Во-первых, магнитный пирит, главная основа предприятия, встречался в таком громадном изобилии в этой западной части пустыни Байуда, вблизи Дар-фура, что целые холмы, даже целые горы от тысячи до тысячи двухсот метров высотой состояли почти исключительно из этого пирита. И вот из всех этих гор Норбер Моони избрал местом для своих научных экспериментов самую возвышенную и во всех отношениях самую удобную, именно пик Тэбали, где и разбил свой лагерь.
Это была громадная скала конической формы, состоящая из нескольких однородных скал, совершенно изолированная на природном возвышенном плато, которое имело около двух километров протяжения в любом направлении и возвышалось на целых семьсот или восемьсот метров над всеми остальными высотами окрестных гор.
Выбор этот, так сказать, сам собою напрашивался. Стоило только прибыть в эти места, чтобы вас сразу, с первого же взгляда, поразили совершенно исключительно благоприятные для всякого рода астрономических наблюдений вид и положение этого пика.
— Из всех когда-либо виденных мною обсерваторий, — сказал по этому поводу Норбер Моони своему приятелю баронету, — я не знаю ни одной, кроме обсерватории, построенной на pic du Midi (на южном пике) в Пиринеях, где теперь устроился генерал Нансути, и которая могла бы, быть может, до известной степени соперничать по своему положению с этим пиком!
Несколько основательных исследований почвы доказали, что и в отношении своего геологического строения пик Тэбали являлся неоцененным. На самом деле, эта возвышенность могла быть по праву названа одной громадной глыбой цельного магнитного пирита, высотою в тысячу пятьсот метров, конусообразной формы, расположенной на сплошном плато.
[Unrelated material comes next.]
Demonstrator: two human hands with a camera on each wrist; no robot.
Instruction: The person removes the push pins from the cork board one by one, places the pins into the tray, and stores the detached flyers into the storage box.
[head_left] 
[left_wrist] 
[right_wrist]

Образцы этого пирита, разбитые простым молотом и подвергнутые тщательному анализу, оказались состоящими из смеси сернистого и двусернистого железа. Кроме того, пирит этот отличался удивительной плотностью, ковкостью, тягучестью и способностью намагничиваться в такой же мере, как никель и кобальт, если еще не в большей степени; иначе говоря, он действовал под влиянием намагниченного шеста или хорошей динамоэлектрической машины, как настоящий магнит, и также, как полированная сталь, моментально утрачивал свое свойство, как только устранялось вызывающее это действие влияние.
На глубине полутораста метров по вертикальной прямой от вершины пика встречался повсюду тот же мелкий желтый песок, на котором укрепилась эта колоссальная масса сернистого железа. Открытие этого пика было для Норбера Моони так неожиданно и вызвало в нем такое чувство живейшей радости, какого он не испытывал с самого дня митинга в зале «Victoria Hotel» в Мельбурне, когда впервые увидел возможность осуществления своей заветной мечты.